#### Work to be completed:
Return verbatim every line from the first line of the data below to the line that contains "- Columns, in", inclusive, and no further.

#### Material provided:

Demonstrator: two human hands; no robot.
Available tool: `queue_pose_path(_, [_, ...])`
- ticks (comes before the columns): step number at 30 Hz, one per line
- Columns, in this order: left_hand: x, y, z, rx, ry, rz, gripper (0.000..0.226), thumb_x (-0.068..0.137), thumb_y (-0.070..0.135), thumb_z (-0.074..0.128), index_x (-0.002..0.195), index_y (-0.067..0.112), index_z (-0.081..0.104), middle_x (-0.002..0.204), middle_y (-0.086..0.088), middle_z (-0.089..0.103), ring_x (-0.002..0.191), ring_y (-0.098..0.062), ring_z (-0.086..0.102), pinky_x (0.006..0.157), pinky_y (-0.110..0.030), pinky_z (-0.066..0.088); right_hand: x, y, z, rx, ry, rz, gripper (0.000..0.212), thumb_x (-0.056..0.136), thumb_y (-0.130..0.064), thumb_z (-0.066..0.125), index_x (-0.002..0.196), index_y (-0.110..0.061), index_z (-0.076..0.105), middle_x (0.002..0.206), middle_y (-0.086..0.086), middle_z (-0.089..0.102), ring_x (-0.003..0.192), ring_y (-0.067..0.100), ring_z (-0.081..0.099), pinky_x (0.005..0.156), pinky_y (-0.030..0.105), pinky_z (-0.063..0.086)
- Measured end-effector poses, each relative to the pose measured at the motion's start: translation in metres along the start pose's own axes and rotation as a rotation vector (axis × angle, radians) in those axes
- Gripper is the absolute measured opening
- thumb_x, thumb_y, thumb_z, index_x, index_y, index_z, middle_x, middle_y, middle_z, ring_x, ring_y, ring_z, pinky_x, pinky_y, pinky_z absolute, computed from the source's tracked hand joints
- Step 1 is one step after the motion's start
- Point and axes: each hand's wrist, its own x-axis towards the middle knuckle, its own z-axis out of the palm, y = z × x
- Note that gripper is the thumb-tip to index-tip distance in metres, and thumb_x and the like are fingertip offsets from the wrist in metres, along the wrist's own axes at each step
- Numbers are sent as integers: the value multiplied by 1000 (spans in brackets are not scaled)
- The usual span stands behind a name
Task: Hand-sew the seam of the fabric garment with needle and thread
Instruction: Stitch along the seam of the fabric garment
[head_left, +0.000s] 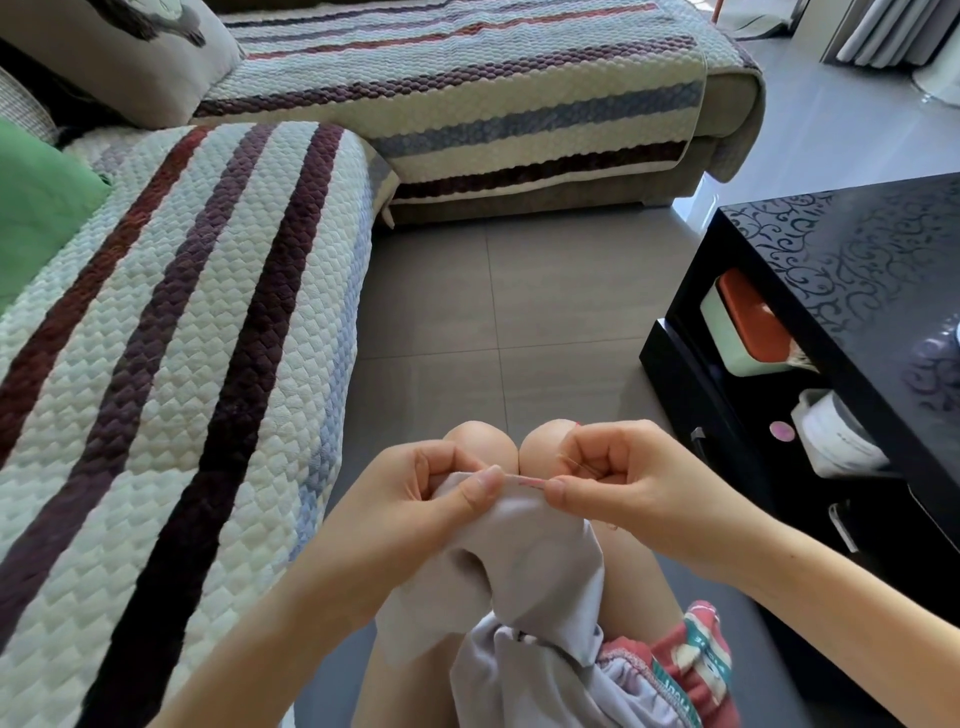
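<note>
Here the grey garment (530, 571) hangs from both my hands over my lap, its folded seam edge (523, 482) stretched taut between my thumbs, just above my knees (485, 441). My left hand (431, 488) pinches the cloth between thumb and curled fingers. My right hand (618, 478) is curled too, thumb and forefinger nipping the seam's right end, where pinkish stitching shows; the needle is too fine to make out. The striped quilted sofa cover (182, 338) lies to my left, a black coffee table (857, 270) to my right, with grey floor tiles (493, 301) between.
</note>
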Motion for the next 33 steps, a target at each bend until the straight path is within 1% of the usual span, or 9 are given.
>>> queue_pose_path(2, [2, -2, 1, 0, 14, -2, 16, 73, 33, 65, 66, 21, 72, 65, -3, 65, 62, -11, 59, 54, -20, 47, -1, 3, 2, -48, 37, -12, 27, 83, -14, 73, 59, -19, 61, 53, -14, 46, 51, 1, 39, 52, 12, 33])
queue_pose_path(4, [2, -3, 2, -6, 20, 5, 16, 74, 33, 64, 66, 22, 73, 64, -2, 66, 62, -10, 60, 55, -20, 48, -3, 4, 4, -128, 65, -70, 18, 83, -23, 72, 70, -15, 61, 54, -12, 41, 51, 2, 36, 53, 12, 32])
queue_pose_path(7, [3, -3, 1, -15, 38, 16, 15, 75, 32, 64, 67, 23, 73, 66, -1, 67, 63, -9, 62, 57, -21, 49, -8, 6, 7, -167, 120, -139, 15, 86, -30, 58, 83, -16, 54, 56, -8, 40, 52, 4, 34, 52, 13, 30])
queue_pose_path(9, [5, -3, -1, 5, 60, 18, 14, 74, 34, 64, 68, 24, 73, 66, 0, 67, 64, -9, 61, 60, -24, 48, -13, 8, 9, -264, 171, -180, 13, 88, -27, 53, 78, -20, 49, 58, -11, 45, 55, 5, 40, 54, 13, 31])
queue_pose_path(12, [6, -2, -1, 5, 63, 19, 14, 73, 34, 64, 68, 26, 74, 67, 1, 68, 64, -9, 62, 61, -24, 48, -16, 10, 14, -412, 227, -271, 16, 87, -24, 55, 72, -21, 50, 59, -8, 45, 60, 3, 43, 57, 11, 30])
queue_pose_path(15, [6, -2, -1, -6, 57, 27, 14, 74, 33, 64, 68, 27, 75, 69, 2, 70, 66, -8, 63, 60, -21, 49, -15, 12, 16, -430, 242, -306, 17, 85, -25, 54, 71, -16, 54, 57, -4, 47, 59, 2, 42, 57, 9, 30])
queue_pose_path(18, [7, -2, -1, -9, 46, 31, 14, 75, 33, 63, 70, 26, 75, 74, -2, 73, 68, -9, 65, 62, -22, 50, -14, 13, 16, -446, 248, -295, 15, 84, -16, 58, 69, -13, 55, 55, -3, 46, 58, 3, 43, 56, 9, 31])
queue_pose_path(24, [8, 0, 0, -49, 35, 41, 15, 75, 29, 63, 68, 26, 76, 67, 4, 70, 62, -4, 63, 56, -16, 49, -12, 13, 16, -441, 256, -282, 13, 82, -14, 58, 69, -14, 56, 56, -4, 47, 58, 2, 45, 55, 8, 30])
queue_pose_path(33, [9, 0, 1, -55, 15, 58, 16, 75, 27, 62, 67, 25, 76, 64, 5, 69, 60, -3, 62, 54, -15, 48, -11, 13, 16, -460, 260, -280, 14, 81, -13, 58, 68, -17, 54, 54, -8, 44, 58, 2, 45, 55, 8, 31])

#### Task answer:
Demonstrator: two human hands; no robot.
Available tool: `queue_pose_path(_, [_, ...])`
- ticks (comes before the columns): step number at 30 Hz, one per line
- Columns, in this order: left_hand: x, y, z, rx, ry, rz, gripper (0.000..0.226), thumb_x (-0.068..0.137), thumb_y (-0.070..0.135), thumb_z (-0.074..0.128), index_x (-0.002..0.195), index_y (-0.067..0.112), index_z (-0.081..0.104), middle_x (-0.002..0.204), middle_y (-0.086..0.088), middle_z (-0.089..0.103), ring_x (-0.002..0.191), ring_y (-0.098..0.062), ring_z (-0.086..0.102), pinky_x (0.006..0.157), pinky_y (-0.110..0.030), pinky_z (-0.066..0.088); right_hand: x, y, z, rx, ry, rz, gripper (0.000..0.212), thumb_x (-0.056..0.136), thumb_y (-0.130..0.064), thumb_z (-0.066..0.125), index_x (-0.002..0.196), index_y (-0.110..0.061), index_z (-0.076..0.105), middle_x (0.002..0.206), middle_y (-0.086..0.086), middle_z (-0.089..0.102), ring_x (-0.003..0.192), ring_y (-0.067..0.100), ring_z (-0.081..0.099), pinky_x (0.005..0.156), pinky_y (-0.030..0.105), pinky_z (-0.063..0.086)

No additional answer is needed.